Problem to work on -> Print, exactly as they stand, the lines below from the one that has "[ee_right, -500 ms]" to the one that has "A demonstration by", inclusive, leaving out the pictures.

Exercise material ->
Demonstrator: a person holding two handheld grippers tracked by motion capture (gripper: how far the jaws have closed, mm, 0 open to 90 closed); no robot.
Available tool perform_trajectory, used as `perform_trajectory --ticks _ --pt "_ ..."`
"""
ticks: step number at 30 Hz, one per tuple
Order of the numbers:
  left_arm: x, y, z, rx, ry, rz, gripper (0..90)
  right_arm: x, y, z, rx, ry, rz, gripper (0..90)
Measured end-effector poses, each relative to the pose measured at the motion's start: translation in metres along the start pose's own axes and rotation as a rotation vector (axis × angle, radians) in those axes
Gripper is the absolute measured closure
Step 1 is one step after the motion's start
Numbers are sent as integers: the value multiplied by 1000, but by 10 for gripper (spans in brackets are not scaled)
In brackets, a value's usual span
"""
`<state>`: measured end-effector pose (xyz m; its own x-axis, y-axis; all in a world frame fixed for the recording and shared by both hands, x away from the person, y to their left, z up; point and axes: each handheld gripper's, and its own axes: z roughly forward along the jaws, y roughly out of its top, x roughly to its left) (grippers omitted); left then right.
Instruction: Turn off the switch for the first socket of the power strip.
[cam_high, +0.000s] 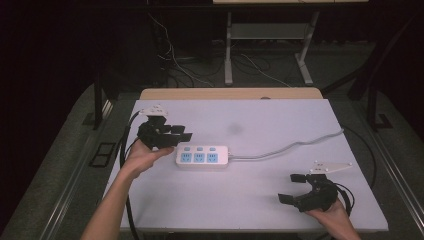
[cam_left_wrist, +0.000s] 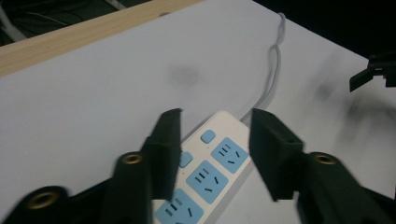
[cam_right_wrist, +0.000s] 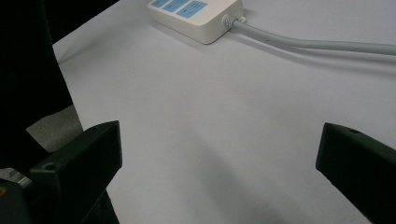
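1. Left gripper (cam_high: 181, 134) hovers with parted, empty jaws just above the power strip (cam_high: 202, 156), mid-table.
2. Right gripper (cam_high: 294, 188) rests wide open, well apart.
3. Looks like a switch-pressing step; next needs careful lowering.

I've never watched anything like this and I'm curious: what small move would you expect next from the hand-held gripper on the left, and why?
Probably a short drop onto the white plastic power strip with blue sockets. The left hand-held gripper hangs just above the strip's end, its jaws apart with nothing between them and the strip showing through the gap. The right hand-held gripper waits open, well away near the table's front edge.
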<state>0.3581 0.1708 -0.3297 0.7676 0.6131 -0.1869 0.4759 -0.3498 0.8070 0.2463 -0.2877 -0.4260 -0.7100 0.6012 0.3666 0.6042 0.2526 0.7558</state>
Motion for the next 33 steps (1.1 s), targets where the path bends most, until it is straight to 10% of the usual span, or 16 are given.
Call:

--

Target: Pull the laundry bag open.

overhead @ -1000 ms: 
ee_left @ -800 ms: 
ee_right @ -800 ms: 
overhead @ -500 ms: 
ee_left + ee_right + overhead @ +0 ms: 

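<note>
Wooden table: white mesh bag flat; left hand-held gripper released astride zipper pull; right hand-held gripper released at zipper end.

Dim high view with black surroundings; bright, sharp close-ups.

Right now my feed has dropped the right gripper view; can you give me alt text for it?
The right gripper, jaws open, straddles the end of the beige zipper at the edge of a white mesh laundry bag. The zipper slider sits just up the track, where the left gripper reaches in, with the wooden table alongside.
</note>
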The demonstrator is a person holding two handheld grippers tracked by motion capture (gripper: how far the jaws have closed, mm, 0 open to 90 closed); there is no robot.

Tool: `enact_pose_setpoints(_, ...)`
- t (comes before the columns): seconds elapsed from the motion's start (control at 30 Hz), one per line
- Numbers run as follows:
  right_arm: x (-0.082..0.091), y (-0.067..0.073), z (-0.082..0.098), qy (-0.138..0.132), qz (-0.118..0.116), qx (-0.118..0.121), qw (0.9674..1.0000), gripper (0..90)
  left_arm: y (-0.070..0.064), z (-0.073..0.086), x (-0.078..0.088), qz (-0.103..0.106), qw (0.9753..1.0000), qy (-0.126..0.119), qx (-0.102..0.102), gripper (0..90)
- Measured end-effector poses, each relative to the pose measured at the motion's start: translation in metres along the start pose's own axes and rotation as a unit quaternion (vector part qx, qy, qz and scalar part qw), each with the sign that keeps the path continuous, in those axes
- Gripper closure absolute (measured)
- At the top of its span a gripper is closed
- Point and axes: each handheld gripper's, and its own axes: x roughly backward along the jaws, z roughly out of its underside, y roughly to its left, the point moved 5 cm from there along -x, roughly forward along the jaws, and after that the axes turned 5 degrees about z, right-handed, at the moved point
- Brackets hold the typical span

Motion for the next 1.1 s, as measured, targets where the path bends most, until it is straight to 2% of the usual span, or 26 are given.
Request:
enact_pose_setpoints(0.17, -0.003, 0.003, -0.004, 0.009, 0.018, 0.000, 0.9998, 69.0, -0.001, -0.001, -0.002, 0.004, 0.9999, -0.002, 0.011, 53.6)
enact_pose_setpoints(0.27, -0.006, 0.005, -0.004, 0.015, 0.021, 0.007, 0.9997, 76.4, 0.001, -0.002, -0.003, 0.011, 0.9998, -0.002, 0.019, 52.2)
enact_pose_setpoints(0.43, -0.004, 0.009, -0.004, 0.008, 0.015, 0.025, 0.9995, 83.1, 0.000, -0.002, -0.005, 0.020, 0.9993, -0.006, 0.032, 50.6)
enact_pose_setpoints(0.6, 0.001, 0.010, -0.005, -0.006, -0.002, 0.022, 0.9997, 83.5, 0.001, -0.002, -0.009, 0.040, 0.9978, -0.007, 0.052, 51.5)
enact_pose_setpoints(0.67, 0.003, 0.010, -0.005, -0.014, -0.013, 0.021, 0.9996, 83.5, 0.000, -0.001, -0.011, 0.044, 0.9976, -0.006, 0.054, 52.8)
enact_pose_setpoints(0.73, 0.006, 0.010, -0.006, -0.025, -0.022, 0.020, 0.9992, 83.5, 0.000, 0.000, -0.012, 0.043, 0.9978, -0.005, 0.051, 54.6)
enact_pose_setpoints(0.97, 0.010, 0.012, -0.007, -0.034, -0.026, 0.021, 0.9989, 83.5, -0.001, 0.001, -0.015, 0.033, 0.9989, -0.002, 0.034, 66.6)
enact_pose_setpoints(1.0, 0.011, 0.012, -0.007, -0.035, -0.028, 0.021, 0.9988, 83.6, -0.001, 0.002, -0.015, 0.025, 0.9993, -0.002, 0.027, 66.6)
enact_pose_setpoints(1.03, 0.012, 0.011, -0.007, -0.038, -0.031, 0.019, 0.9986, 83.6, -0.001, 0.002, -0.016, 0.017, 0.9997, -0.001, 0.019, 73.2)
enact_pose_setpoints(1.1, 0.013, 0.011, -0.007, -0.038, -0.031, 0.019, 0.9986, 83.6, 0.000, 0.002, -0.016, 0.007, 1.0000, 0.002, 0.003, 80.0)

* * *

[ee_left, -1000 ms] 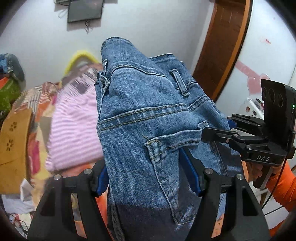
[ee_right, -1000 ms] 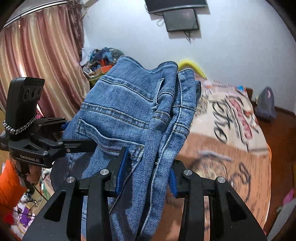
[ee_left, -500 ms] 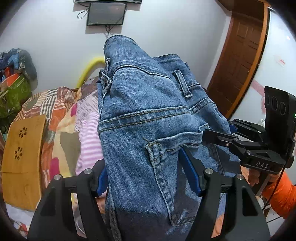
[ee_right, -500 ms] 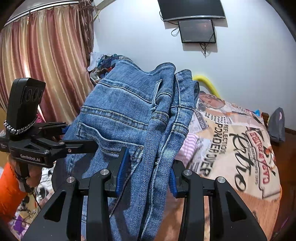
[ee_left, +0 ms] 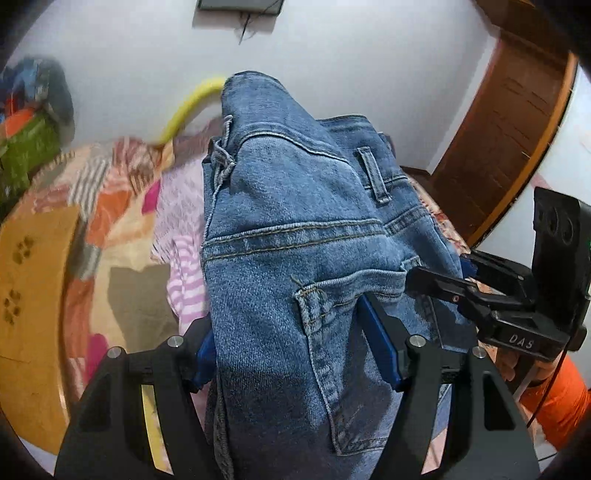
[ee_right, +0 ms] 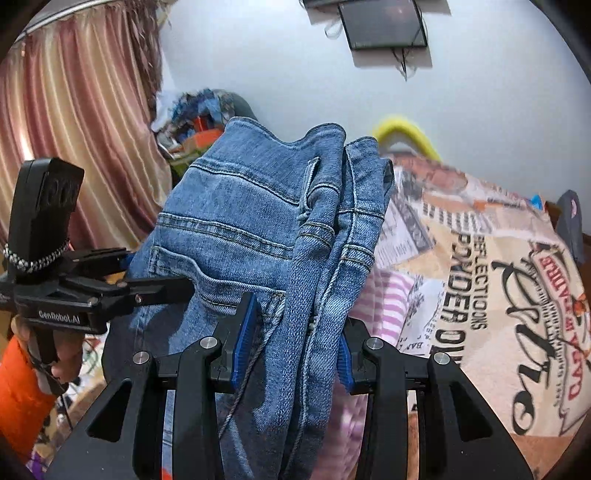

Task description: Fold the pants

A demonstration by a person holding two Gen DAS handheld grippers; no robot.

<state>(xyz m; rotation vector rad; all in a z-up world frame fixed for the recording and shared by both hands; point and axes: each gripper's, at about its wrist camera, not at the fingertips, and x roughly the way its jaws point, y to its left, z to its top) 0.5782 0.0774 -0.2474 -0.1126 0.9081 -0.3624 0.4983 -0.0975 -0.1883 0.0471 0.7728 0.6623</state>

Your solution ->
[ee_right, -500 ms] 
[ee_left, +0 ms] 
[ee_right, +0 ms] 

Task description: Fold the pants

A demonstration by a person holding two Gen DAS handheld grippers; no robot.

Nothing further is needed for the answer.